Enrico Letta si è dimesso

Nota ufficiale del Quirinale: «Il Presidente della Repubblica non può che prendere atto della posizione espressa dal Presidente del Consiglio. Le consultazioni inizieranno oggi pomeriggio»

Enrico Letta ha rassegnato le dimissioni al presidente della Repubblica. Lo ha annunciato nel primo pomeriggio di oggi il Quirinale stesso con una nota ufficiale.
Le dimissione del presidente del Consiglio arrivano in seguito al voto della direzione del PD di giovedì sera in cui è passata la proposta di Matteo Renzi di dare vita a un nuovo governo.
Napolitano inizierà già nel pomeriggio di venerdì le consultazioni con le delegazioni parlamentari.

La nota del Quirinale:

Il Presidente della Repubblica, Giorgio Napolitano, ha ricevuto al Quirinale il Presidente del Consiglio dei Ministri onorevole Enrico Letta – accompagnato dal Sottosegretario di Stato alla Presidenza del Consiglio, Filippo Patroni Griffi – che gli ha rassegnato le dimissioni, irrevocabili dell’esecutivo da lui presieduto.

Esse conseguono necessariamente al deliberato assunto ieri – in forma pubblica e con l’espresso consenso dei Presidenti dei rispettivi gruppi parlamentari – dalla Direzione del Partito Democratico a favore di un mutamento della compagine governativa.
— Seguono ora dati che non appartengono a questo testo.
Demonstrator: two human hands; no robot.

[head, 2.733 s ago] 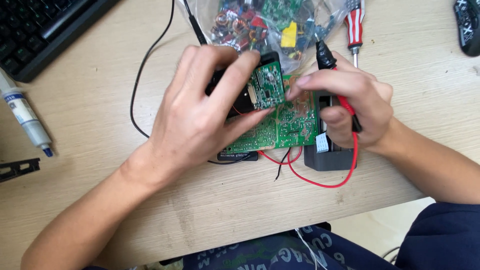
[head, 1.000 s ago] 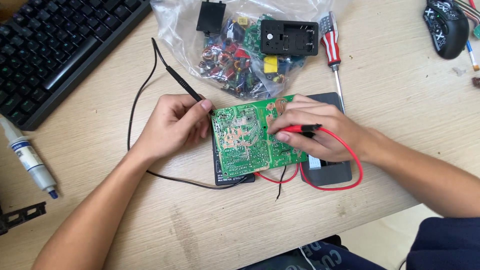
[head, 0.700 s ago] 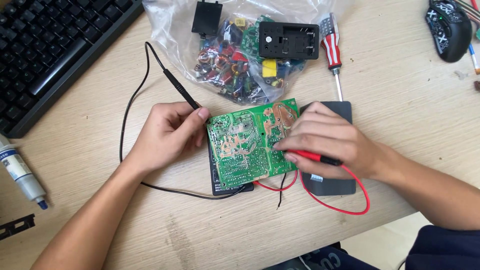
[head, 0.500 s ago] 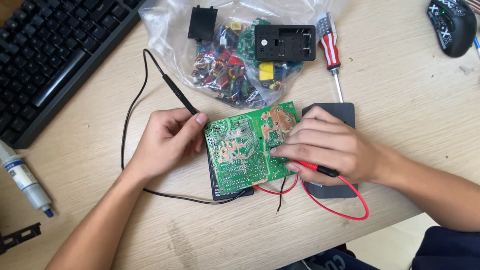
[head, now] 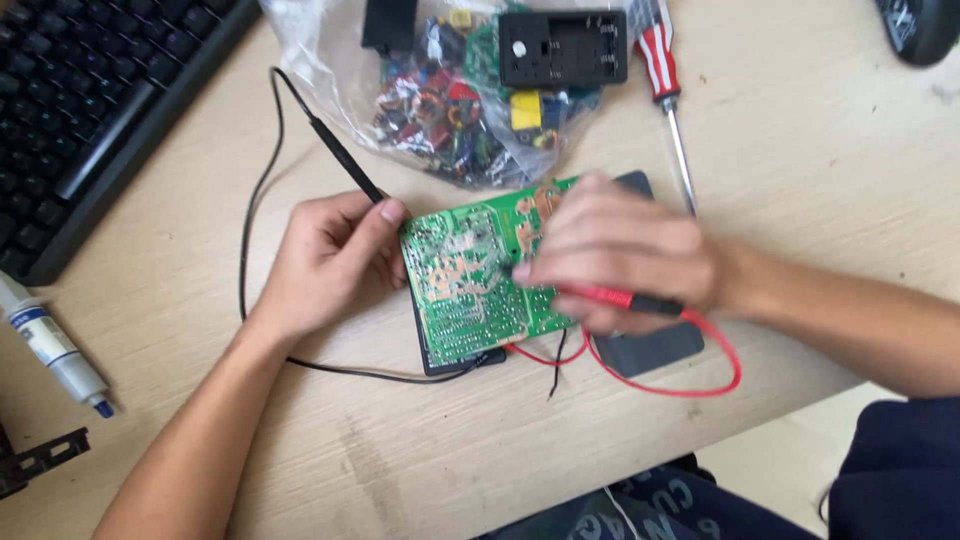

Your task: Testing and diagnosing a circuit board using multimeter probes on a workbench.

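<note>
A green circuit board (head: 470,275) lies solder side up on a dark device (head: 455,358) near the desk's front edge. My left hand (head: 325,255) grips a black test probe (head: 345,160) whose tip reaches the board's left edge. My right hand (head: 620,260) holds a red test probe (head: 610,297) with its tip pressed on the middle of the board. A red lead (head: 700,385) loops out from under my right hand. The black lead (head: 255,210) curves round my left wrist.
A clear bag of electronic parts (head: 440,100) with a black block (head: 560,47) on it lies behind the board. A red-handled screwdriver (head: 665,90) lies to its right. A black keyboard (head: 90,100) sits far left, a white tube (head: 55,345) at the left edge.
The board was flipped from component side to solder side. My right hand brought the red probe onto the board's middle. My left hand keeps the black probe at the board's left edge.
</note>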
Essendogli così venuto meno il determinante sostegno della principale componente della maggioranza di governo, il Presidente del Consiglio ritiene che a questo punto un formale passaggio parlamentare non potrebbe offrire elementi tali da indurlo a soprassedere dalle dimissioni, anche perché egli non sarebbe comunque disponibile a presiedere governi sostenuti da ipotetiche maggioranze diverse.

Il Presidente della Repubblica non può che prendere atto della posizione espressa dal Presidente del Consiglio: il Parlamento potrà comunque esprimersi sulle origini e le motivazioni della crisi allorché sarà chiamato a dare la fiducia al nuovo Governo. La stessa procedura si è del resto seguita allorché le dimissioni dei rispettivi governi furono presentate al Capo dello Stato, senza alcuna previa comunicazione alle Camere, dal Presidente Berlusconi e dal Presidente Monti durante la scorsa legislatura.

Da parte sua il Presidente della Repubblica svolgerà nel più breve tempo possibile le consultazioni dei Gruppi parlamentari al fine di avviare la complessa fase successiva che dovrà condurre a una efficace soluzione della crisi, quanto mai opportuna nella delicata fase economica che il paese attraversa e per affrontare al più presto l’esame della nuova legge elettorale e delle riforme istituzionali ritenute più urgenti.

Le consultazioni inizieranno oggi pomeriggio e si concluderanno nella giornata di domani.

Il calendario delle consultazioni

18:30
Le consultazioni sono iniziate alle 17. Il primo a recarsi dal presidente della Repubblica è stato il presidente del Senato Pietro Grasso seguito poi da quello della Camera Laura Boldrini. I colloqui proseguiranno domani a partire dalla mattina.